Qu’on le veuille ou non, la sécurité et la protection, ces deux termes constituent deux priorités primordiales pour la survie des citoyens.

Le comité de vigilance, ou comité de défense populaire, est constitué ainsi d’une manière improvisée et multiple. Il regroupe différentes tranches d’âges : des adultes, des jeunes et même des femmes. Ils se mobilisent dans la rue avec des armes de fortune telles des bâtons, des pierres, des barres de fer et se partagent également l’esprit de l’entraide et le vrai sens de solidarité.
Ils fouillent minutieusement toutes les voitures qui passent. Par ailleurs, les femmes au foyer préparent les repas et le thé et fournissent en tabac ces hommes et ces enfants.
« Nous passons toute la nuit ensemble, nous nous relayons pour assurer la protection de nos voisins face aux bandes armées du clan Ben Ali et pour passer le temps, nous apprenons à discuter des sujets politiques et bien évidemment ceux de l’avenir du pays. D’un autre côté, notre syndicat s’est chargé de nous organiser en postes : le pemier:de18h à 2h, le second de 2h à 6h du matin. L’ambiance est vraiment formidable »,nous a confie Adel Mansour, lycéen.

✔ Tout reprend
Nul ne peut nier la valeur de ces dates 14,15 et16 janvier. Un évènement qui restera présent dans nos mémoires. Il s’agit en effet de la révolution populaire qui a été initiée et conduite par les jeunes. « C’est un événement que nous ne pouvions imaginer dans les plus beaux de nos rêves, c’est un changement réel et pas seulement un changement de façade. Désormais, nous avons organisé le comité de vigilance pour nous défendre contre les pilleurs et rétablir la tranquillité et la sécurité parmi citoyens », a expliqué Anwar Ayari, un maitrisard.
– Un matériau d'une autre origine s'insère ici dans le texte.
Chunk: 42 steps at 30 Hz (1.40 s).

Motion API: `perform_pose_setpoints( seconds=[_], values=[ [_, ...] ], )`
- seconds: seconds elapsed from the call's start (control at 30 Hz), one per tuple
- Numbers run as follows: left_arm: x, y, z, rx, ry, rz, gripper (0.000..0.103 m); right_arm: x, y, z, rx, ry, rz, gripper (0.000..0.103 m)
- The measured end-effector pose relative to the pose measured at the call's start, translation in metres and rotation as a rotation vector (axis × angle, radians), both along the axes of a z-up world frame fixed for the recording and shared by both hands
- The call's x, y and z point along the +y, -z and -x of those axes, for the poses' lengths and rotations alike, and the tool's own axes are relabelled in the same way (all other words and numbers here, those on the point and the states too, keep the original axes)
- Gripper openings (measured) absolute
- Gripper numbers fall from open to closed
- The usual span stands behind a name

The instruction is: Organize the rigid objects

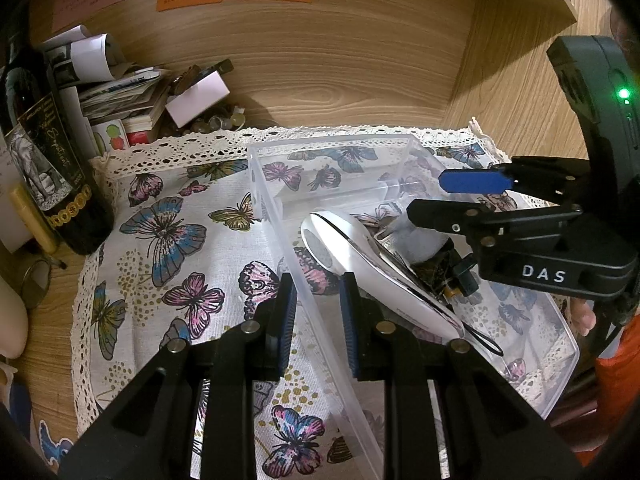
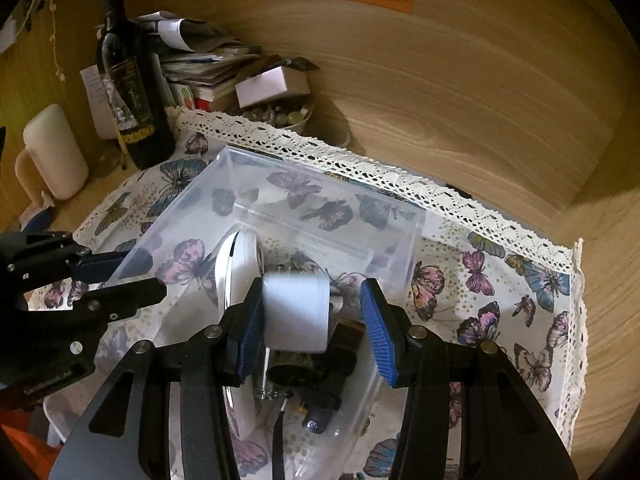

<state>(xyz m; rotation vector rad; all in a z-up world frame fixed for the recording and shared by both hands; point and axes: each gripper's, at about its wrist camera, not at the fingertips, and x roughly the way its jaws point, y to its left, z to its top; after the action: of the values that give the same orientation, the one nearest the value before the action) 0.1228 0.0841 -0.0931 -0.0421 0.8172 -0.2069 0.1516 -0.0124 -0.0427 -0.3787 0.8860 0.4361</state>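
Wood walls [image 1: 320, 60] close in your desk; a butterfly cloth [image 1: 168, 240] covers it; on it sits a clear bin [image 1: 320, 148]; inside, a white device [image 1: 352, 252] lies long, head far-left; beside it, a cylinder [image 2: 296, 312]. Your left gripper [image 1: 318, 312] pinches the bin's wall; your right gripper [image 2: 312, 300] stands spread around the cylinder.
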Motion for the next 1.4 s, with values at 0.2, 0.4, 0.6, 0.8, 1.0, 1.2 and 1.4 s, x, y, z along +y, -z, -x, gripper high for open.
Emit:
perform_pose_setpoints(
  seconds=[0.2,0.4,0.6,0.8,1.0,1.2,1.4],
  values=[
    [0.003,-0.001,0.003,0.01,-0.015,0.0,0.021,-0.008,-0.012,0.01,-0.023,0.011,-0.054,0.05],
    [0.007,-0.019,0.017,-0.032,-0.071,-0.019,0.021,-0.022,-0.033,0.035,-0.098,0.02,-0.102,0.057],
    [-0.007,-0.051,0.045,-0.151,-0.09,-0.044,0.045,-0.041,-0.059,0.071,-0.201,0.03,-0.161,0.072],
    [-0.029,-0.084,0.085,-0.311,-0.096,-0.051,0.082,-0.061,-0.077,0.107,-0.283,0.041,-0.229,0.087],
    [-0.038,-0.101,0.109,-0.396,-0.131,-0.025,0.097,-0.076,-0.087,0.132,-0.373,0.069,-0.266,0.103],
    [-0.044,-0.11,0.127,-0.469,-0.16,-0.026,0.102,-0.087,-0.1,0.156,-0.463,0.096,-0.309,0.103],
    [-0.048,-0.114,0.136,-0.498,-0.162,-0.012,0.102,-0.09,-0.103,0.167,-0.496,0.094,-0.313,0.103]
  ],
)
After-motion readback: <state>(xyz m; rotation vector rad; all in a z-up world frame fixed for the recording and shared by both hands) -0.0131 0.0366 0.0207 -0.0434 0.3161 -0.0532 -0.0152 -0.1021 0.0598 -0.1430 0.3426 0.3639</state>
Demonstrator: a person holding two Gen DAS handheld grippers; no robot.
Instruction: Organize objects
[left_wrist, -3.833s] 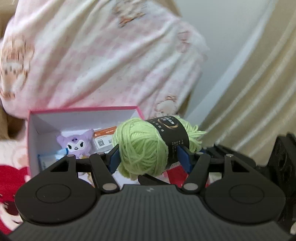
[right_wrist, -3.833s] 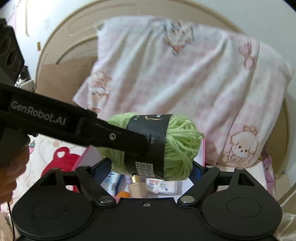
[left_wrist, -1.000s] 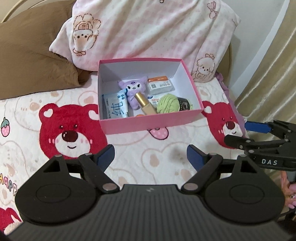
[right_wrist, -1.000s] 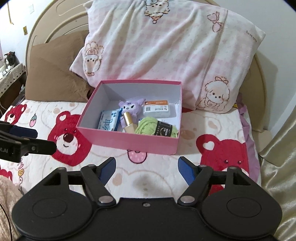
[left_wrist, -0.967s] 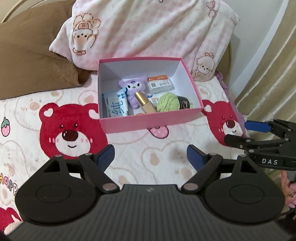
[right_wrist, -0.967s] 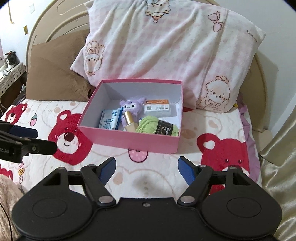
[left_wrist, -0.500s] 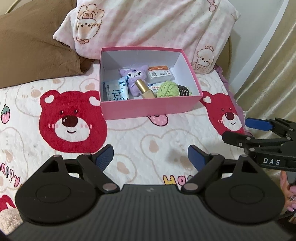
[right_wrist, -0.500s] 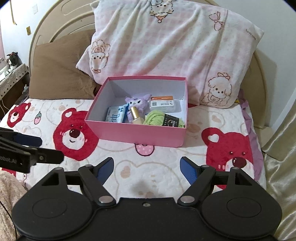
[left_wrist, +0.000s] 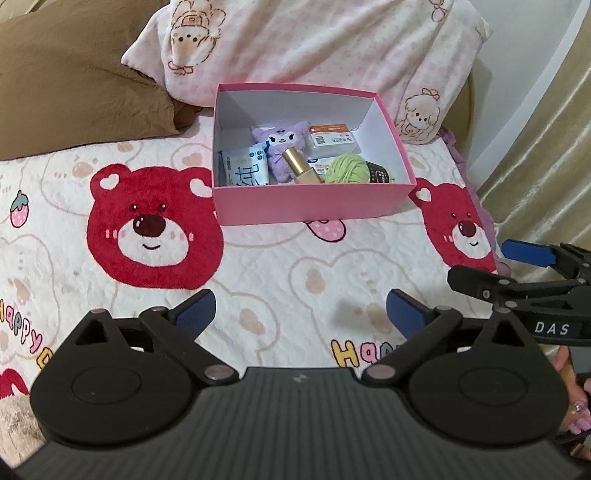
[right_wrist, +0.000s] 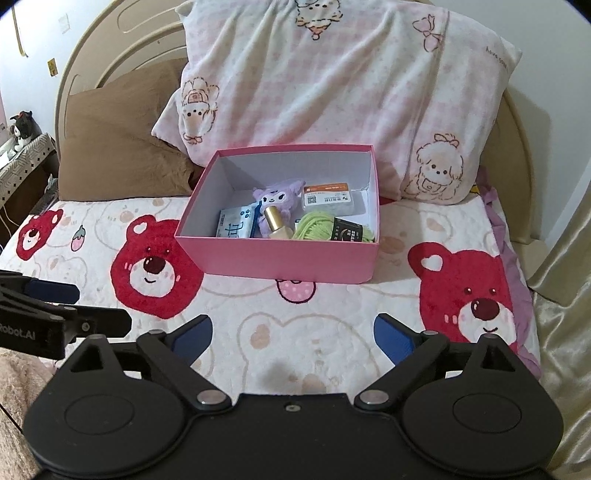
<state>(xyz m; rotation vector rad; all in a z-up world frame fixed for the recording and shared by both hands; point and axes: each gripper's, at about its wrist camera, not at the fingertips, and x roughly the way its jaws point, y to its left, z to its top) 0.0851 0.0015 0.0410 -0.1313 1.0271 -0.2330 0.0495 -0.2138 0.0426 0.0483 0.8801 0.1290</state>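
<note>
A pink box (left_wrist: 310, 206) (right_wrist: 280, 264) stands on the bear-print bedspread in front of the pillows. Inside it lie a green yarn ball (left_wrist: 346, 173) (right_wrist: 317, 229) with a black label, a purple plush (left_wrist: 282, 142) (right_wrist: 275, 199), a gold-capped bottle (left_wrist: 300, 168) (right_wrist: 275, 223), a blue-white packet (left_wrist: 244, 170) (right_wrist: 236, 225) and a clear case with an orange label (left_wrist: 332, 142) (right_wrist: 328, 199). My left gripper (left_wrist: 300, 314) is open and empty, well short of the box. My right gripper (right_wrist: 293, 334) is open and empty, also back from the box; it shows at the right edge of the left wrist view (left_wrist: 517, 273).
A pink checked pillow (right_wrist: 332, 92) leans behind the box and a brown pillow (right_wrist: 118, 147) lies to its left. A gold curtain (left_wrist: 535, 147) hangs at the bed's right edge. A side table with a toy dog (right_wrist: 22, 129) stands far left.
The yarn ball that my left gripper held earlier now lies in the box. Both grippers have drawn back from the box and stand open.
</note>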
« Avant tout, je veux saluer la mémoire de Mohamed Bouazizi, qui n’avait pas pu supporter l’injustice et qui grâce à lui nous célébrons cette révolution. Mohamed Bouazizi, le jeune homme qui s’est immolé par le feu, plutôt que de faire violenter les autres. Je suis un membre du comité de quartier. Je passe toute la nuit avec mes voisins. Il est vrai que c’est fatiguant, mais la liberté n’a pas de prix. Nous sommes disposés à le payer. L’essentiel est de protéger la Tunisie’’ Tahia Tounès’’, a déclaré avec enthousiasme Anis Taboubi, jeune, élève âgé de 17 ans. Nous comptons sur la solidarité et l’appui de nos amis », a ajouté Anis.
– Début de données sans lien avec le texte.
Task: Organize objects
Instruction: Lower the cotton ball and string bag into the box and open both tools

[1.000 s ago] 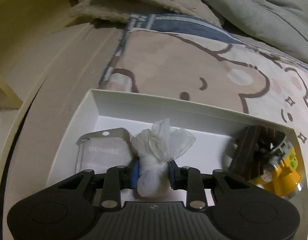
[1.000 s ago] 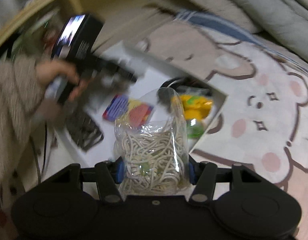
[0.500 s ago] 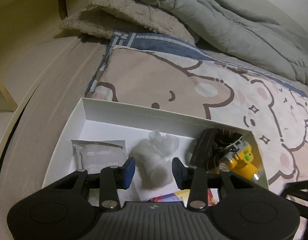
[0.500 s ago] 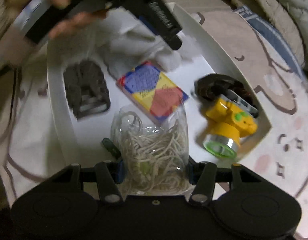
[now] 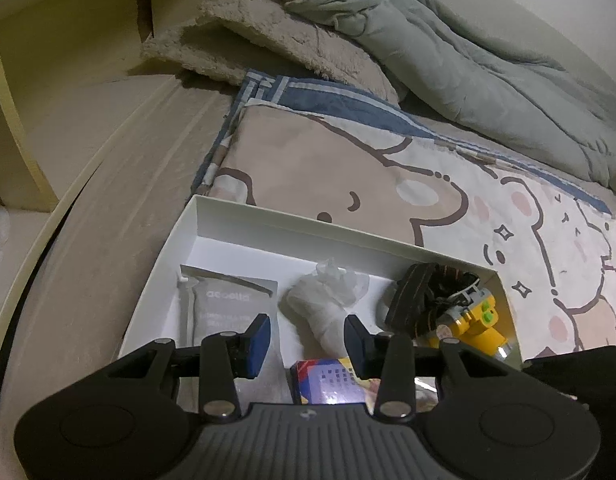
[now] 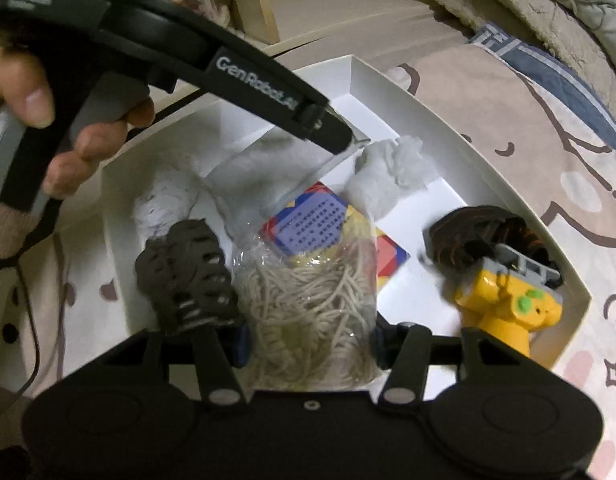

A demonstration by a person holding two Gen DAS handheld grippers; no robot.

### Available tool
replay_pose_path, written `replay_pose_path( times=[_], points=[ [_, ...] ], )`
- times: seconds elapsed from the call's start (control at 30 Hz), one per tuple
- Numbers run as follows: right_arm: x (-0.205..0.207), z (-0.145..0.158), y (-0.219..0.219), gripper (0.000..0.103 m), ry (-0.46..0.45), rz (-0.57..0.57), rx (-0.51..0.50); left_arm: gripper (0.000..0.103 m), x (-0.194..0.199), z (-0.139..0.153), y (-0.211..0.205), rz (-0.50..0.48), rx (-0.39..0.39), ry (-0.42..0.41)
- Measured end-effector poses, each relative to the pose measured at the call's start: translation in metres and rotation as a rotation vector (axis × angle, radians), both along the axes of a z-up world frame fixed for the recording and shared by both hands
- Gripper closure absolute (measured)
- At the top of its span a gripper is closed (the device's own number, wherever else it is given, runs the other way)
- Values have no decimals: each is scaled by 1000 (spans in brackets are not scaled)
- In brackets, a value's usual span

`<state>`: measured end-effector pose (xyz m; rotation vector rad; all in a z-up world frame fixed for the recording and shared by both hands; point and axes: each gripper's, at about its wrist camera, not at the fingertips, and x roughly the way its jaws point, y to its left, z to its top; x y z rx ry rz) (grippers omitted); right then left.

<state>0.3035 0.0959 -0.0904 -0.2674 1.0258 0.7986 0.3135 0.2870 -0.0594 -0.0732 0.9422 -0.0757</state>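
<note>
The right tool [image 6: 309, 346] is clamped on a clear bag of cord [image 6: 308, 304] above the white box [image 6: 447, 112] on the bed. The left tool [image 5: 307, 342] hangs released, its jaws just opened, over the white wrapped bundle [image 5: 327, 308] lying in the box beside a grey pouch [image 5: 224, 304].

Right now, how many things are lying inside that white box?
6, maybe more hidden: grey pouch at the left, white wrapped bundle in the middle, colourful card box, yellow headlamp at the right, dark hair claw, fuzzy white item. The string bag is held above.

Bed [image 5: 108, 208] with bear-print blanket [image 5: 347, 160], white box [image 5: 308, 228] on it, rumpled grey duvet [image 5: 467, 80] behind.
</note>
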Motion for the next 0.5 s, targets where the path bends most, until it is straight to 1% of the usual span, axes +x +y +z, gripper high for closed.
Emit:
replay_pose_path(
  times=[0.13,0.2,0.23,0.27,0.33,0.5],
  points=[
    [-10,2,-14,48,-8,30,-45,61,-10,5,-4,-13,-17,-1],
    [-13,1,-21,45,-7,29,-58,61,-15,6,-8,-27,-12,2],
    [-15,1,-25,42,-9,23,-63,60,-17,6,-10,-32,-12,2],
    [-16,1,-28,31,-9,14,-65,57,-19,7,-12,-34,-13,4],
    [-18,3,-35,23,-7,0,-55,44,-23,7,-16,-35,-13,11],
    [-21,13,-51,23,3,-42,-21,38,-33,10,-25,-39,9,8]
  ],
)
Certes, le retour à l’état initial est au lent, mais tout est entrain de reprendre : la réouverture des écoles et des universités et la reprise des activités culturelles et sportives, un sentiment de sécurité qui encourage les gens à reprendre peu à peu leurs activités habituelles.
La nuit du lundi au mardi est un peu calme, le couvre feu est ramené de 18h à 5h.30. L’ambiance est beaucoup moins tendue que les nuits précédentes. Peu d’alertes, le comité de vigilance est là « et malgré ce calme, nous avons veillé jusqu’à 4h30 du matin et nous avons laissé quelques voisins pour continuer la garde jusqu’à 5h30 et retirer les barricades. Nous étions très vigilants face aux pilleurs et aux milices qui ont semé le chaos, mais ils ne gagneront pas la partie », a ajouté Hakim Ben Fraj.